楚维就一点儿都没被我这个故事打动,甚至还表示嗤之以鼻:“别那么唯心好不好?这个世界上总有些无巧不成书的事儿,发生在你不在意的人身上,你就觉得那不过是一个巧合;发生在你喜欢的人身上,就美化成缘分了。要我说,女人那么在乎缘分这件事,无非就是想证明自己没爱错人——老天都这么安排了嘛,肯定不会错……狗屁!错没错事实摆那儿你看不见?还指望老天替你担责任?他要真是老天派来的,能这么容易就跑路?这老天爷也太好糊弄了吧!”
在残酷的事实面前,我不得不承认楚维的话有道理,只能忍着心痛放弃了对缘分这件事的执着,但是今天再次出现的巧合,让这个念头又控制不住地在我脑海里飘忽了起来——毕竟它对我曾经就像是一种信仰,让一个人完全抛弃自己的信仰,是多么不容易做到啊!

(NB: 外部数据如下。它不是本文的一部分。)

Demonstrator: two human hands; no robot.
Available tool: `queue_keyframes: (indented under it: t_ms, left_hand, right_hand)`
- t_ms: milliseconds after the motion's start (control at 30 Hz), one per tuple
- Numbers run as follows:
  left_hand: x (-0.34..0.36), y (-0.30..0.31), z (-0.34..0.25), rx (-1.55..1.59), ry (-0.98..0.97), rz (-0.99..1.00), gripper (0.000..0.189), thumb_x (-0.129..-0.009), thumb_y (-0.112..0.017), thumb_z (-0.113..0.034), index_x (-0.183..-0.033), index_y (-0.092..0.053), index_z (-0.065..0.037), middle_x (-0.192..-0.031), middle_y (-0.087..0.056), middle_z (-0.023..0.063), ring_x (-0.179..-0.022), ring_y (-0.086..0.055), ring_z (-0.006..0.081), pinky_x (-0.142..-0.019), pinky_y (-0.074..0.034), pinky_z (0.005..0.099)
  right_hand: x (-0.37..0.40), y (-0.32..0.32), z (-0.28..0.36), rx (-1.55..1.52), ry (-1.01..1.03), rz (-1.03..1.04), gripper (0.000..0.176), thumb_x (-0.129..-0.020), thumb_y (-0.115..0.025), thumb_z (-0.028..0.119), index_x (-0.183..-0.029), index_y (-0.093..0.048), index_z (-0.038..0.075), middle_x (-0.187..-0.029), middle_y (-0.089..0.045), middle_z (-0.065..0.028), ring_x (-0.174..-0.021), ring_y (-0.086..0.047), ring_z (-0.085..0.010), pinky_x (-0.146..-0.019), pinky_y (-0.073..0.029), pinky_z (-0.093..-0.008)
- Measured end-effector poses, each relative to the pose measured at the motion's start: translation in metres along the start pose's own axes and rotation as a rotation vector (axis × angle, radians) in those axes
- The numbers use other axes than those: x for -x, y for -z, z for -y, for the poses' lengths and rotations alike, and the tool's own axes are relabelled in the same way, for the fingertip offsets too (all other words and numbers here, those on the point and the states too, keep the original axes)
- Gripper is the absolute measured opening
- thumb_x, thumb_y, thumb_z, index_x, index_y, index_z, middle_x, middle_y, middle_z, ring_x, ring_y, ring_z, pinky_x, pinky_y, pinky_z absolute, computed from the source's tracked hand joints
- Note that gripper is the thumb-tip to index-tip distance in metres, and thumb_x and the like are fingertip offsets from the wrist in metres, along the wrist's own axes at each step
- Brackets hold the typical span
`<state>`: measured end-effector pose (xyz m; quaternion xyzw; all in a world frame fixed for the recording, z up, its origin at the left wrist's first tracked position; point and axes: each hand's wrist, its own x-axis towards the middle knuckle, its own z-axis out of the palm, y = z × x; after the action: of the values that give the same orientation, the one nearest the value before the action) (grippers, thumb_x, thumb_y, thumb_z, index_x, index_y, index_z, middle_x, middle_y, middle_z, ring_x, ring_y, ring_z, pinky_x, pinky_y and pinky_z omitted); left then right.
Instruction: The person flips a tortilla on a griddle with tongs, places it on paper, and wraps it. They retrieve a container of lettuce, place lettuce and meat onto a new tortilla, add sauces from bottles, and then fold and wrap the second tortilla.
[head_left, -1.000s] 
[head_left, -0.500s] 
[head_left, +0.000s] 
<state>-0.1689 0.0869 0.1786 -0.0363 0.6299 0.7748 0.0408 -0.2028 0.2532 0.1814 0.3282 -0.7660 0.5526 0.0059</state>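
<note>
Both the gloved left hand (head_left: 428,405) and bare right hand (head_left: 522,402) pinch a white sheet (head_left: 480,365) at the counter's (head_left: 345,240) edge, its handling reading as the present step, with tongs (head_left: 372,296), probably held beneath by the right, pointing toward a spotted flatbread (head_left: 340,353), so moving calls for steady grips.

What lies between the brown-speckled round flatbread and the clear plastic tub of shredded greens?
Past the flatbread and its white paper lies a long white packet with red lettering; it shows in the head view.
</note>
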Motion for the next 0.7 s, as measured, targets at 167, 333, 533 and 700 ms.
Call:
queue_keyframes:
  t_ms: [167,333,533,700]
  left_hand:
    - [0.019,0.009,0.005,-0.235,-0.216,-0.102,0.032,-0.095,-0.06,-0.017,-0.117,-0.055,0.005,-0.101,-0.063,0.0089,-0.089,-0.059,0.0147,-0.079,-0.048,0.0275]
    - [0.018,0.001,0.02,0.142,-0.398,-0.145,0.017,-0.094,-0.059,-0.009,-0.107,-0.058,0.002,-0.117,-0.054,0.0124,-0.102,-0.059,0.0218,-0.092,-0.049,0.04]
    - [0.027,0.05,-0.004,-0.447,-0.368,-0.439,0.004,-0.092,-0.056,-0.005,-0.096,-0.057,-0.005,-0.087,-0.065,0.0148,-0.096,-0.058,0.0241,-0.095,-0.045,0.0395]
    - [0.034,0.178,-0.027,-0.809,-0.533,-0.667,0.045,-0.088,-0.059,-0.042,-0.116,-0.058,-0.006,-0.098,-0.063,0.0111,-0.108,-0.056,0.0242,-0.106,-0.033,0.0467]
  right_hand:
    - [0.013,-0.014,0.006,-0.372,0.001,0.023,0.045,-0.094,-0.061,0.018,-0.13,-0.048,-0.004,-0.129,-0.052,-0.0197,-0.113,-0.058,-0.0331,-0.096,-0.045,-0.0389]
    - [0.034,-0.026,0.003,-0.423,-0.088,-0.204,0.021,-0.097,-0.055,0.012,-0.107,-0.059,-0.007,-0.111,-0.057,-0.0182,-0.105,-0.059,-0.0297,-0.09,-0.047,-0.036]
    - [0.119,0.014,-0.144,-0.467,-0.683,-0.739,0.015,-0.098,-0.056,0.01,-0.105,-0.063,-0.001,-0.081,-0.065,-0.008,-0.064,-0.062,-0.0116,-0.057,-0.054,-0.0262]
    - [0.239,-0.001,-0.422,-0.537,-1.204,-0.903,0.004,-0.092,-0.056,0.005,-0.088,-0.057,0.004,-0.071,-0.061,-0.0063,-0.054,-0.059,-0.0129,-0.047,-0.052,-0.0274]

当初楚维介入我的生活后,要我做的第一件事就是不能以任何方式跟付远联系。而我只要在QQ上看到付远的头像亮着,就会像魔咒附体一般,忍不住要去找他说话,并且那个神奇的巧合让我怎么都不忍心将他拉进黑名单。为了达到楚维的要求,我只好逼着自己从此不再登陆QQ,反正自从恋爱后,去上面也只是为了跟付远一个人联系,既然物是人非,那么不上也罢,眼不见心不烦。
事隔两年后的今天,我终于又一次点开了桌面上很久没碰过的QQ图标,隐身上线,在好友列表里看到那个叫“付小猛”的灰色头像,心立刻一跳一跳地疼了起来。
如果一个人彻底被感情冲昏头脑,或是能做到完全用理性思考问题,其实都是幸福的事。最令人感到痛苦的,是理智和感情像两条平行线一样,同时共存却永不相交,给你看不同的事实、告诉你相反的结论,而你哪一边都无法摆脱。两年的时间让我找到了事业上的方向,但只要谈到感情,我平静表面下的内心仍然像一头迷雾中的困兽,狂乱焦躁,有时恨不得咬谁两口。
理智上我知道楚维说的都对,付远这个人自负、难伺候、缺乏责任感,就算拉回身边,也会相处得无比辛苦,如果我足够聪明,就该像楚维一样,不做任何吃回头草的打算。
可是感情上呢?我之所以在最艰难的时候都没有离开北京回到父母身边,不就是因为还没放下心里那点儿念想吗?相爱时的一点一滴都还历历在目,一想到要让这个人从生命中消失得无影无踪,我一颗心就痛如刀绞。
那么,做普通朋友?可如果你对着这个男人,你们明明曾经那么亲密,每天有说不完的绵绵情话、道不尽的柔情蜜意,如今却只能拿捏着合适的分寸,扯一些不咸不淡的家长里短,这会不会比形同陌路更让人难过?
至于报复,我其实从来没这个想法。在潜意识里我仍然觉得和他是一体的,伤害他,就等于是在伤害我自己。
各种念头在我脑子里来回翻滚地缠绕纠结,我呆呆地盯着电脑屏幕,枯坐了好久,才注意到那个灰色头像下面的签名——不为五斗米折腰!宁为玉碎不为瓦全!
我想起今天人事经理说的话,无声地叹了口气——到底什么样的工作才配得上你心目中的“玉”呢?